EXERCISE OBJECTIVE>
Each record that follows should be transcribed word for word.
====== SUPPLIED RECORDS ======
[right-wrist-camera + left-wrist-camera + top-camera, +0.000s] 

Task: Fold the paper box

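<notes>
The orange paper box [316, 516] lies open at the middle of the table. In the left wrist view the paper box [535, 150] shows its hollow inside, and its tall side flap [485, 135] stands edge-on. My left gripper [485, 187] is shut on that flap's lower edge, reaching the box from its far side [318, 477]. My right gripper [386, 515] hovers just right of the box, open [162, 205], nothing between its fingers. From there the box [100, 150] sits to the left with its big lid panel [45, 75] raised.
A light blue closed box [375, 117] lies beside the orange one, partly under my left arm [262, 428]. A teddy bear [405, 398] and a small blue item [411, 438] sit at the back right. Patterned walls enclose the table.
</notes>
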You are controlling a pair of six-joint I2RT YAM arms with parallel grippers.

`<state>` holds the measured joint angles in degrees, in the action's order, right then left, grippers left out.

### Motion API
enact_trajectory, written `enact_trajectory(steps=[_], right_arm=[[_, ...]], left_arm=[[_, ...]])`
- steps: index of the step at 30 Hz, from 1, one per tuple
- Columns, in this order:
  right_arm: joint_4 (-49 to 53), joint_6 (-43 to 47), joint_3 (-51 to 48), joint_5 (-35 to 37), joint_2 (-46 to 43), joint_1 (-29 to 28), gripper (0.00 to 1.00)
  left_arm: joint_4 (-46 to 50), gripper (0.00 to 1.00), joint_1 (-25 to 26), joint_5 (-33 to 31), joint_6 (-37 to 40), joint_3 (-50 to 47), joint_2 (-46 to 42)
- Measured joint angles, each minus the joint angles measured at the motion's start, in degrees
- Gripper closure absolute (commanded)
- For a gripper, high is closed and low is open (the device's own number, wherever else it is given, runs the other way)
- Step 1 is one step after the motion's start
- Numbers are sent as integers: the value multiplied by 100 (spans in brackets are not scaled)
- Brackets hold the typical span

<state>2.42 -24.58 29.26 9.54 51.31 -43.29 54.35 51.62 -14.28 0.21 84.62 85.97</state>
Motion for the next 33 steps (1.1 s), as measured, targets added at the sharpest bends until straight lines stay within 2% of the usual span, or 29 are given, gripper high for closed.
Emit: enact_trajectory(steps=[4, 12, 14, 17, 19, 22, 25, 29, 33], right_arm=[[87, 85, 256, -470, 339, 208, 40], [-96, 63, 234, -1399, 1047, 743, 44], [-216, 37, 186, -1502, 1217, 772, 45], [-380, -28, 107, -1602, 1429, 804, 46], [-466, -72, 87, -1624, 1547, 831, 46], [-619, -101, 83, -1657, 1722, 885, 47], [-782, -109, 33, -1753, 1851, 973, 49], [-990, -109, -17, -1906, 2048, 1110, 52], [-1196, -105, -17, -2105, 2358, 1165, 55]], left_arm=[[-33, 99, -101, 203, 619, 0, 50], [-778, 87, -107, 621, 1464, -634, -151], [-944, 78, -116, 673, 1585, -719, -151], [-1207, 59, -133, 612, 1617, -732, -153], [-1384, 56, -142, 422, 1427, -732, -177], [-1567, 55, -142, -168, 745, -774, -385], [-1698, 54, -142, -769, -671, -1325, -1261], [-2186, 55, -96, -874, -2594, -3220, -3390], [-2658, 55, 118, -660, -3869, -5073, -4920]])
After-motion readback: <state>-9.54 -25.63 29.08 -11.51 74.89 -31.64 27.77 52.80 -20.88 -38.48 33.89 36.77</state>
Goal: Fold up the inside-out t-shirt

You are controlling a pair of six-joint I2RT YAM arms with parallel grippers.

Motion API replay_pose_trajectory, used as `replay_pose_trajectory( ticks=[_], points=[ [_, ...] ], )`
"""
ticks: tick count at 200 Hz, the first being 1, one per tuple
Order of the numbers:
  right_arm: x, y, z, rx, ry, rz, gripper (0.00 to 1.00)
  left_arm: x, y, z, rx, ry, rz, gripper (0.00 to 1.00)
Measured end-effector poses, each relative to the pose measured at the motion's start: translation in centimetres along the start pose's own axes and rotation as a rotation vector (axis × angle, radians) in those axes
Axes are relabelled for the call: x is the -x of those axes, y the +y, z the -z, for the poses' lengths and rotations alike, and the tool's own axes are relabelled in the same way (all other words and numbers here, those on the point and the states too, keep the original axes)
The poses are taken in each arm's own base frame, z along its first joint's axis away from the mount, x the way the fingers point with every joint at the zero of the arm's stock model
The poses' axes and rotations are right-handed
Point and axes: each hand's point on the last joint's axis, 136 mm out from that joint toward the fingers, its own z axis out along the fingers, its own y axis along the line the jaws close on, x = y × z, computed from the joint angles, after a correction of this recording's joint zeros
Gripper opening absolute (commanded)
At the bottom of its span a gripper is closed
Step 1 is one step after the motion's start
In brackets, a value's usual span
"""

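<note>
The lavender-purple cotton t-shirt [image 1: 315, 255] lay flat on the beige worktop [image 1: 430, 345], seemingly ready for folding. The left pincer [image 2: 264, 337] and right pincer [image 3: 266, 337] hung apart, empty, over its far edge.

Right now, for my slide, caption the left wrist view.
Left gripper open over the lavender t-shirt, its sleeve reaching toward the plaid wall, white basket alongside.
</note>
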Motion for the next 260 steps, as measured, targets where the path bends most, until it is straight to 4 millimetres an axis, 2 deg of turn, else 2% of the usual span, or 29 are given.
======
REPLY>
[right-wrist-camera + left-wrist-camera + top-camera, +0.000s] 

Task: Fold the paper box

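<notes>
The orange paper box [316, 516] lies open at the middle of the table. In the left wrist view the paper box [535, 150] shows its hollow inside, and its tall side flap [485, 135] stands edge-on. My left gripper [485, 187] is shut on that flap's lower edge, reaching the box from its far side [318, 477]. My right gripper [386, 515] hovers just right of the box, open [162, 205], nothing between its fingers. From there the box [100, 150] sits to the left with its big lid panel [45, 75] raised.
A light blue closed box [375, 117] lies beside the orange one, partly under my left arm [262, 428]. A teddy bear [405, 398] and a small blue item [411, 438] sit at the back right. Patterned walls enclose the table.
</notes>
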You are controlling a pair of six-joint I2RT YAM arms with parallel grippers.

`<state>` holds the measured joint angles in degrees, in the action's order, right then left, grippers left out.

### Motion API
enact_trajectory, written `enact_trajectory(steps=[_], right_arm=[[_, ...]], left_arm=[[_, ...]])`
- steps: index of the step at 30 Hz, from 1, one per tuple
- Columns, in this order:
  right_arm: joint_4 (-49 to 53), joint_6 (-43 to 47), joint_3 (-51 to 48), joint_5 (-35 to 37), joint_2 (-46 to 43), joint_1 (-29 to 28), gripper (0.00 to 1.00)
  left_arm: joint_4 (-46 to 50), gripper (0.00 to 1.00), joint_1 (-25 to 26), joint_5 (-33 to 31), joint_6 (-37 to 40), joint_3 (-50 to 47), joint_2 (-46 to 42)
- Measured joint angles, each minus the joint angles measured at the motion's start, in degrees
- Gripper closure absolute (commanded)
- For a gripper, high is closed and low is open (the device's own number, wherever else it is given, runs the other way)
- Step 1 is one step after the motion's start
- Numbers are sent as integers: the value multiplied by 100 (spans in brackets are not scaled)
- Brackets hold the typical span

<state>2.42 -24.58 29.26 9.54 51.31 -43.29 54.35 51.62 -14.28 0.21 84.62 85.97</state>
Motion for the next 33 steps (1.1 s), as measured, targets added at the sharpest bends until straight lines stay within 2% of the usual span, or 29 are given, gripper high for closed.
Emit: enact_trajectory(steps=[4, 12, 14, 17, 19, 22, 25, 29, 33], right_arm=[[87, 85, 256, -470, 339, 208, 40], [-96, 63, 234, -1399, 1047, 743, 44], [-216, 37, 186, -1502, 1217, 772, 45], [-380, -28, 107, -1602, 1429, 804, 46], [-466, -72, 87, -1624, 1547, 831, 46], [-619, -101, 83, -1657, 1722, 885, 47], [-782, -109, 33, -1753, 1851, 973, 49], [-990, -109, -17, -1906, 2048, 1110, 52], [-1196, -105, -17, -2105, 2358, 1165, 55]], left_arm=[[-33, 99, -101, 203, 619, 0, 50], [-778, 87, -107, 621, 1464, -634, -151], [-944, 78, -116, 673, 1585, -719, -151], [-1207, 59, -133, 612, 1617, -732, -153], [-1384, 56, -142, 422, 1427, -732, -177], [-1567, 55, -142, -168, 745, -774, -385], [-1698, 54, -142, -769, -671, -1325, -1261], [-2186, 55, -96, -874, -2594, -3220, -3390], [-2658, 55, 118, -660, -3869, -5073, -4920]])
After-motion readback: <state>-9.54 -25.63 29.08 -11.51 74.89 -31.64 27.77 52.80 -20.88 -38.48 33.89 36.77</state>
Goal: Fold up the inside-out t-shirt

You are controlling a pair of six-joint I2RT YAM arms with parallel grippers.

Motion API replay_pose_trajectory, used as `replay_pose_trajectory( ticks=[_], points=[ [_, ...] ], )`
"""
ticks: tick count at 200 Hz, the first being 1, one per tuple
Order of the numbers:
  right_arm: x, y, z, rx, ry, rz, gripper (0.00 to 1.00)
  left_arm: x, y, z, rx, ry, rz, gripper (0.00 to 1.00)
Measured end-effector poses, each relative to the pose measured at the motion's start: translation in centimetres along the start pose's own axes and rotation as a rotation vector (axis × angle, radians) in those axes
Axes are relabelled for the call: x is the -x of those axes, y the +y, z the -z, for the poses' lengths and rotations alike, and the tool's own axes are relabelled in the same way (all other words and numbers here, those on the point and the states too, keep the original axes)
The poses are taken in each arm's own base frame, z along its first joint's axis away from the mount, x the way the fingers point with every joint at the zero of the arm's stock model
The poses' axes and rotations are right-handed
Point and axes: each hand's point on the last joint's axis, 136 mm out from that joint toward the fingers, its own z axis out along the fingers, its own y axis along the line the jaws close on, x = y × z, computed from the joint angles, after a correction of this recording's joint zeros
Gripper opening absolute (commanded)
At the bottom of its span a gripper is closed
Step 1 is one step after the motion's start
In brackets, a value's usual span
"""

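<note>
The lavender-purple cotton t-shirt [image 1: 315, 255] lay flat on the beige worktop [image 1: 430, 345], seemingly ready for folding. The left pincer [image 2: 264, 337] and right pincer [image 3: 266, 337] hung apart, empty, over its far edge.

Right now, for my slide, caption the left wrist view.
Left gripper open over the lavender t-shirt, its sleeve reaching toward the plaid wall, white basket alongside.
</note>
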Motion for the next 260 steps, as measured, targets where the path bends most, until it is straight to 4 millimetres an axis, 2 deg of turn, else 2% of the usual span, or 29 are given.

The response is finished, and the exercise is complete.